Nearly a thousand people participate in event, including dozens of Chinese citizens, family members of Israelis quarantined on cruise ship

Jews pray at the Western Wall, in Jerusalem's Old City, February 16, 2020. Jewish faithful held a prayer session in search of divine intervention to help stave off the coronavirus in China. Poster in Hebrew and Chinese says, 'The People of Israel  pray for China.' (Ariel Schalit/AP)
Jews pray at the Western Wall, in Jerusalem's Old City, February 16, 2020. Jewish faithful held a prayer session in search of divine intervention to help stave off the coronavirus in China. Poster in Hebrew and Chinese says, 'The People of Israel pray for China.' (Ariel Schalit/AP)

As the deadly coronavirus continues to spread, hundreds of people held a mass prayer for the health and well-being of the Chinese people during a gathering on Sunday at the Western Wall in the Old City of Jerusalem, one of the holiest places for Jews.
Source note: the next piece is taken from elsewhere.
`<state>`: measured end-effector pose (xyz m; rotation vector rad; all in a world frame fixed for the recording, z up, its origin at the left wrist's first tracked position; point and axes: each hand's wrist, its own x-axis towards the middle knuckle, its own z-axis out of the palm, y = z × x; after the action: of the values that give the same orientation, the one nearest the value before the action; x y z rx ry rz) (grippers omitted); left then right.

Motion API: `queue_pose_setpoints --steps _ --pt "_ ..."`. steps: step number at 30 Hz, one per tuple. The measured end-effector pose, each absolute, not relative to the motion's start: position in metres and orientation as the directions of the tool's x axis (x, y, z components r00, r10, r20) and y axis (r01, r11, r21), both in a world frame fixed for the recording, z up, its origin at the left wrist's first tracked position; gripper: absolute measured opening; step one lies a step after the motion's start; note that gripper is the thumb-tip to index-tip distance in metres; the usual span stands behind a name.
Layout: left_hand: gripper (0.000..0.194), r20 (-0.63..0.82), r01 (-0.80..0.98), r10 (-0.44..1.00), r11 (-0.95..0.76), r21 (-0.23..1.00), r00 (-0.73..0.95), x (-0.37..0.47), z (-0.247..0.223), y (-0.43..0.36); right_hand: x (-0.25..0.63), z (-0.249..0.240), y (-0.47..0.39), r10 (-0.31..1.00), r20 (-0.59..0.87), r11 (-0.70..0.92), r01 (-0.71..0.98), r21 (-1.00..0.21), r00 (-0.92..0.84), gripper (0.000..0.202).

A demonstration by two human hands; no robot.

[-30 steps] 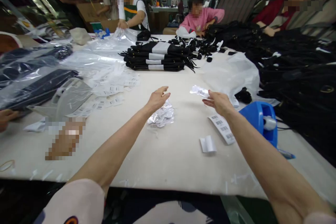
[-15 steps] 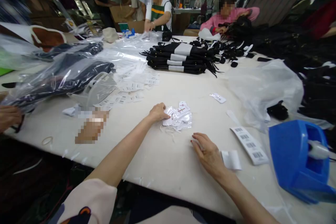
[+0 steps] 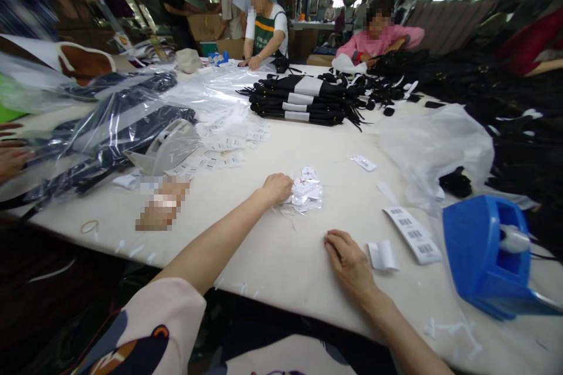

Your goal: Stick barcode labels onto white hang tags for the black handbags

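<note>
A small pile of white tags in clear plastic (image 3: 308, 190) lies on the pale table, with thin strings trailing below it. My left hand (image 3: 278, 188) is closed at the pile's left edge; what its fingers pinch, if anything, is hidden. Nearer to me, my right hand (image 3: 347, 255) rests on the tabletop with fingers bent and close together, and whether anything is under them cannot be made out. Just right of it is a folded white label piece (image 3: 382, 256). A strip of barcode stickers (image 3: 413, 234) lies farther right. One single tag (image 3: 363, 163) sits beyond.
A blue tape dispenser (image 3: 486, 258) stands at the right, and a grey one (image 3: 169, 146) at the left by scattered barcode labels (image 3: 224, 140). Stacked black goods (image 3: 303, 99) lie ahead. Plastic-wrapped dark goods (image 3: 118, 123) and another person's hand (image 3: 13, 161) are at the left.
My left hand has moved slightly right against the tag pile, its fingers now more closed. My right hand's fingers have drawn together and lowered. The view has shifted a little.
</note>
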<state>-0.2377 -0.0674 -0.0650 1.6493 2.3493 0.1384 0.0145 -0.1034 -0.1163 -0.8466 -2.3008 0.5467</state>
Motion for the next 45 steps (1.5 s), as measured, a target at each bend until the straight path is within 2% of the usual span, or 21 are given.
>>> queue_pose_setpoints --steps 5,8,9,10,11,12,13,14,16,19,20,22,24,25,26,28,29,31,33,37,45 --pt "0.018 -0.027 0.790 0.867 0.465 0.399 -0.497 -0.256 -0.050 -0.070 0.017 -0.115 -0.104 0.678 0.470 0.725 0.410 -0.553 -0.566 0.019" --pt "0.025 0.040 0.708 0.810 0.487 0.511 -0.586 -0.255 -0.038 -0.086 0.013 -0.102 -0.111 0.612 0.604 0.791 0.421 -0.445 -0.511 0.025" --pt "0.026 0.037 0.646 0.793 0.466 0.604 -0.607 -0.248 -0.036 -0.093 0.010 -0.096 -0.114 0.574 0.645 0.816 0.424 -0.394 -0.505 0.030" --pt "0.027 0.013 0.556 0.785 0.427 0.713 -0.620 -0.237 -0.034 -0.103 0.006 -0.090 -0.117 0.535 0.678 0.838 0.423 -0.346 -0.504 0.034" --pt "0.027 -0.039 0.377 0.780 0.345 0.860 -0.625 -0.223 -0.033 -0.113 0.002 -0.084 -0.120 0.500 0.703 0.854 0.421 -0.304 -0.506 0.038" --pt "0.026 -0.118 0.144 0.785 0.256 0.956 -0.608 -0.207 -0.032 -0.123 -0.002 -0.079 -0.122 0.471 0.723 0.865 0.423 -0.269 -0.505 0.040" --pt "0.026 -0.183 -0.052 0.812 0.186 0.981 -0.554 -0.190 -0.032 -0.134 -0.005 -0.075 -0.124 0.453 0.737 0.870 0.429 -0.242 -0.503 0.041" --pt "0.026 -0.223 -0.194 0.839 0.143 0.970 -0.496 -0.174 -0.033 -0.144 -0.007 -0.071 -0.125 0.444 0.742 0.871 0.437 -0.226 -0.503 0.039" --pt "0.026 -0.253 -0.339 0.880 0.115 0.934 -0.401 -0.146 -0.034 -0.162 -0.007 -0.068 -0.127 0.433 0.738 0.878 0.429 -0.214 -0.518 0.034" --pt "0.032 -0.287 -0.348 0.902 0.168 0.922 -0.324 -0.129 -0.035 -0.180 0.002 -0.066 -0.128 0.469 0.703 0.877 0.372 -0.303 -0.534 0.024" --pt "0.038 -0.286 -0.289 0.896 0.190 0.938 -0.340 -0.130 -0.035 -0.184 0.007 -0.064 -0.128 0.529 0.680 0.847 0.366 -0.385 -0.509 0.019" --pt "0.047 -0.204 -0.069 0.880 0.193 0.979 -0.429 -0.136 -0.036 -0.187 0.014 -0.059 -0.129 0.735 0.542 0.674 0.354 -0.648 -0.407 0.009" --pt "0.051 -0.054 0.177 0.891 0.148 0.973 -0.451 -0.142 -0.036 -0.188 0.019 -0.052 -0.129 0.915 0.244 0.329 0.246 -0.912 -0.320 0.010" --pt "0.050 -0.011 0.251 0.914 0.123 0.960 -0.405 -0.144 -0.036 -0.188 0.020 -0.049 -0.129 0.947 0.077 0.134 0.163 -0.977 -0.313 0.013" --pt "0.046 -0.016 0.271 0.943 0.112 0.956 -0.333 -0.143 -0.037 -0.188 0.021 -0.047 -0.128 0.943 -0.062 -0.036 0.086 -0.996 -0.327 0.015" --pt "0.028 -0.153 0.167 0.970 0.185 0.969 -0.188 -0.138 -0.041 -0.189 0.022 -0.045 -0.126 0.910 -0.218 -0.240 -0.019 -0.971 -0.351 0.016" --pt "0.023 -0.248 0.078 0.959 0.260 0.962 -0.139 -0.133 -0.044 -0.189 0.023 -0.046 -0.125 0.904 -0.251 -0.283 -0.046 -0.958 -0.346 0.016" --pt "0.025 -0.406 -0.100 0.910 0.398 0.912 -0.086 -0.122 -0.051 -0.191 0.024 -0.049 -0.122 0.903 -0.282 -0.324 -0.082 -0.943 -0.324 0.016" --pt "0.026 -0.476 -0.220 0.875 0.449 0.866 -0.086 -0.112 -0.059 -0.194 0.025 -0.054 -0.121 0.907 -0.301 -0.346 -0.113 -0.931 -0.295 0.017" --pt "0.026 -0.500 -0.311 0.854 0.441 0.842 -0.145 -0.099 -0.067 -0.196 0.022 -0.065 -0.125 0.916 -0.325 -0.365 -0.151 -0.919 -0.234 0.019" --pt "0.028 -0.473 -0.347 0.857 0.388 0.854 -0.205 -0.090 -0.075 -0.189 0.019 -0.078 -0.141 0.872 -0.372 -0.445 -0.199 -0.873 -0.317 0.018"
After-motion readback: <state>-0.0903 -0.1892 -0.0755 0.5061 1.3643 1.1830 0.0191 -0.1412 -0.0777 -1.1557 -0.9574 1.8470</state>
The virus originated in China, where it has killed over 1,500 people.

Despite a downpour, nearly a thousand people participated in the prayer, along with dozens of Chinese citizens who are in the country, a statement from the organizers said. In addition to Hebrew prayers, a prayer was said in the Mandarin language and a ram’s horn, known as a shofar, was blown, a symbolic act in Judaism that is believed to invoke God’s mercy.

Among those participating in the prayer was a Jerusalem resident whose parents are among a group of Israelis quarantined on a cruise ship off the coast of Japan, where an increasing number of passengers have been diagnosed with the coronavirus, officially known as COVID-19. Three out of 15 Israeli passengers on the vessel have been diagnosed with the disease.
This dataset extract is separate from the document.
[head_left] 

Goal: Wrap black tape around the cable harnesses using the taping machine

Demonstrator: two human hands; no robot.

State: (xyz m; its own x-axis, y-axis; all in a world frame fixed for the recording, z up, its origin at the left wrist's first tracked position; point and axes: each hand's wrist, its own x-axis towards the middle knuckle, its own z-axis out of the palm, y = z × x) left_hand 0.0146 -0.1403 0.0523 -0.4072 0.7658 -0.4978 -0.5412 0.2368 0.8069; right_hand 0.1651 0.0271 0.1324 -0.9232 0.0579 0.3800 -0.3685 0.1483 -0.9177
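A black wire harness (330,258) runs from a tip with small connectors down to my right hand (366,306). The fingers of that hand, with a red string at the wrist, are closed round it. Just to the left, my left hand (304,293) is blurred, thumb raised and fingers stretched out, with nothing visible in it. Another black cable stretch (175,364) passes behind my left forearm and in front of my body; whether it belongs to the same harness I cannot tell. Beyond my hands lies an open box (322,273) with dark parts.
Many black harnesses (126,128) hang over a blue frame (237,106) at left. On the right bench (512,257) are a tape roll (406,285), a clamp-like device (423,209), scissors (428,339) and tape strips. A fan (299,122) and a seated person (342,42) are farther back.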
The prayer session was organized by prominent national-religious rabbi Shmuel Eliyahu, who is the head of the Community Rabbinical Association and chief rabbi of Safed, along with the Israeli branch of the Orthodox Union, an American Modern Orthodox synagogue network.

“The Chinese people need to know that the Jewish people are thinking of them and praying for and with them,” Eliyahu declared at the event. “May this unfortunate plague cease and vanish from the Chinese people and from the entire world.”
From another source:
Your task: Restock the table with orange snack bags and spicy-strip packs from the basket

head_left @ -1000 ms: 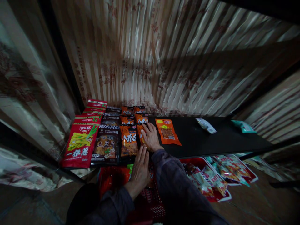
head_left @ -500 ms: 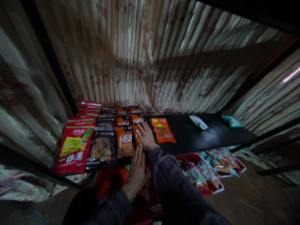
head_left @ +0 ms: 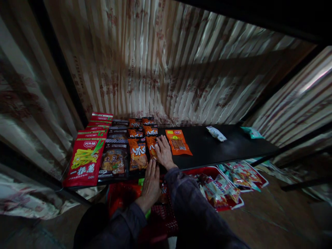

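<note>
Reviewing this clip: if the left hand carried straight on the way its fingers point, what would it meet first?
Most likely the front orange packet beside the right hand; the left hand seems already at its near edge, though depth is unclear.

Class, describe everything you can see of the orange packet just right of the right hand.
The orange packet looks like thin plastic, with a yellow corner patch, red logo and brown sticks shown on its front. It looks unopened and lies flat, face up, slightly slanted, on the black shelf, beside the right hand; contact unclear.
</note>
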Tool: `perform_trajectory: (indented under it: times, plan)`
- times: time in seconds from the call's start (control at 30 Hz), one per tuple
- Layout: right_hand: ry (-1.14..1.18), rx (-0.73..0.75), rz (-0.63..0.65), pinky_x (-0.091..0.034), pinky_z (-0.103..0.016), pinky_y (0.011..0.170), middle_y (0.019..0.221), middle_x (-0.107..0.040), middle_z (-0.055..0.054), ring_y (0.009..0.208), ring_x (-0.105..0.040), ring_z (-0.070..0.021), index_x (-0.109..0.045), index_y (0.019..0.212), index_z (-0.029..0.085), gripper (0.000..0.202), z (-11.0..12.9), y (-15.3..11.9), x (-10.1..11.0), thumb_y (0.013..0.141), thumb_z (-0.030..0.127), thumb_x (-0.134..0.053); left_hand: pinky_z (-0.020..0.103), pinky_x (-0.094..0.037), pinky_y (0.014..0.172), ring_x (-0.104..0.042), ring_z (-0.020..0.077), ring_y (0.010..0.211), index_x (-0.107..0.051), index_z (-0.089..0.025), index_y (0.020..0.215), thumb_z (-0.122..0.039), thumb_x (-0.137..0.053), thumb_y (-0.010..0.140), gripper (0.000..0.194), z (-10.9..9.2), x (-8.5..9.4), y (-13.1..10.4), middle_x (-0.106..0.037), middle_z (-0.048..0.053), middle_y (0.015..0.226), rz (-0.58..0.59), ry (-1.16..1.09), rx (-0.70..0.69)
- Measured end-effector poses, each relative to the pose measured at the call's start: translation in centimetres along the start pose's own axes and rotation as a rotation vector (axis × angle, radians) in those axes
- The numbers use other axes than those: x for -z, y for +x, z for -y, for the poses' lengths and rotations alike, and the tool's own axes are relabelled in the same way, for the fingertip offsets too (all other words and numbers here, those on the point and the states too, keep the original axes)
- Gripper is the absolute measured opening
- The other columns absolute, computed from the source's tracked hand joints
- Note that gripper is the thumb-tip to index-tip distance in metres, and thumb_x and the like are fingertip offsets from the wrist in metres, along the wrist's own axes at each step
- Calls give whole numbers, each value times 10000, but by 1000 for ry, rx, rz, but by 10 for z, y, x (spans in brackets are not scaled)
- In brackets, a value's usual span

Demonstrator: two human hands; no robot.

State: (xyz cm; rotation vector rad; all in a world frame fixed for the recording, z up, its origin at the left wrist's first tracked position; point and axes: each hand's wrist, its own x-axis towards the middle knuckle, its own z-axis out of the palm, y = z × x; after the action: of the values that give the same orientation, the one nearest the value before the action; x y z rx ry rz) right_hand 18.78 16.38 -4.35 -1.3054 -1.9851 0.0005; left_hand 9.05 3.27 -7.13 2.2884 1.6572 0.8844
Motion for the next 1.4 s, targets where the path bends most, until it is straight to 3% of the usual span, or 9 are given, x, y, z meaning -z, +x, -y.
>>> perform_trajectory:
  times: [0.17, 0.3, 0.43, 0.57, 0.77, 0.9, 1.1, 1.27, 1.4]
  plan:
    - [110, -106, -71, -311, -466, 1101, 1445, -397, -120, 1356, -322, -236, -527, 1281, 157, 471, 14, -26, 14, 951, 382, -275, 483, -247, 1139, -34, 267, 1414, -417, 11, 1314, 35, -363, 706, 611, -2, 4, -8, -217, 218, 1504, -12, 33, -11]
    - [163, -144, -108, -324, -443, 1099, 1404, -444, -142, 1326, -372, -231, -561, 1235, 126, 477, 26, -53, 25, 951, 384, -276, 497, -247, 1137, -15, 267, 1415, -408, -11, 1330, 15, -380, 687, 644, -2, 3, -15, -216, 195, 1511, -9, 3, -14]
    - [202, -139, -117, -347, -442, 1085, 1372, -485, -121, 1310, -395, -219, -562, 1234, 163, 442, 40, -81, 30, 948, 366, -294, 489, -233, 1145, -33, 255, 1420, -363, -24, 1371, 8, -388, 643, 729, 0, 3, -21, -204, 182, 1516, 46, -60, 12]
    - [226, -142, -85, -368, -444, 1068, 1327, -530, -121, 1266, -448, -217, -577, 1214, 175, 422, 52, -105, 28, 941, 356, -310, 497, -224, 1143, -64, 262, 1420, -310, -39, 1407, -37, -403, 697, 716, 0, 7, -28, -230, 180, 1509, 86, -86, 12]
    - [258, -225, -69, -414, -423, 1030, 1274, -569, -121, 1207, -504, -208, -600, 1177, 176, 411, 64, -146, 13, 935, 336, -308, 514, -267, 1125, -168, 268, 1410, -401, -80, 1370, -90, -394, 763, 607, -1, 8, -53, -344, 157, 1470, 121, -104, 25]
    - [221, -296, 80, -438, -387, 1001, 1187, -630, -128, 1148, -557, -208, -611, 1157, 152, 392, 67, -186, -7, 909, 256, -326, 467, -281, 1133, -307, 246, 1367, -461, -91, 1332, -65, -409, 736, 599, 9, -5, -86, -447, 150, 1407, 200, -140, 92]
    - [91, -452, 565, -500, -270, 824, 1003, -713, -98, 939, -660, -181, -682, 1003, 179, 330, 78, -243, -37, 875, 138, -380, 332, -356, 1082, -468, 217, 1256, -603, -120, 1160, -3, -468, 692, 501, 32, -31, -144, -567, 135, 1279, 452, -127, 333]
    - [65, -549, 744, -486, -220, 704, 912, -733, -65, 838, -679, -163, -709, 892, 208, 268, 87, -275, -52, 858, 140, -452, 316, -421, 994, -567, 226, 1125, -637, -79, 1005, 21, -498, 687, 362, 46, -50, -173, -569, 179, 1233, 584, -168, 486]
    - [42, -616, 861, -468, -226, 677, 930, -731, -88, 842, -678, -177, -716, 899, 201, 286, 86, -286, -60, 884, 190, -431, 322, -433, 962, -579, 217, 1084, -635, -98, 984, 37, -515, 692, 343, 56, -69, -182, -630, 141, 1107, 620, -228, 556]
Safed Chief Rabbi Shmuel Eliyahu in Jerusalem, May 24, 2017. (Shlomi Cohen/Flash90)

Raphael Dahan, whose parents, Shimon and Shalva Dahan, are on the Diamond Princess cruise ship quarantined off the coast of Japan, said he came to pray “for my parents’ health and for the well being of all Israelis, to return to Israel healthy.”

“We are waiting to hear from my parents and from the other passengers on the ship, while we wish to know whether they contracted the virus or not,” Dahan said.

“I did what I could to help with our heartfelt prayer,” said OU Israel Chief Executive Rabbi Avi Berman. “Hopefully, we can get rid of this terrible disease and as soon as possible.”

On Sunday evening, the Health Ministry confirmed that a third Israeli national on board the cruise ship had been diagnosed with the deadly novel coronavirus.

The Health Ministry announced Sunday that recent travelers to Thailand, Hong Kong, Singapore, and Macau would be required to self-quarantine at home for two weeks. The ministry had previously only required the 14-day isolation for recent travelers to China.

The new instructions will affect hundreds of Israelis, including Jerusalem Chief Rabbi Shlomo Amar, who is visiting Singapore to oversee the opening of its new Jewish cemetery and is expected to return later this week.

More than 1,600 people have died from the novel coronavirus in China since it was first detected in the central city of Wuhan, and five others have died outside China.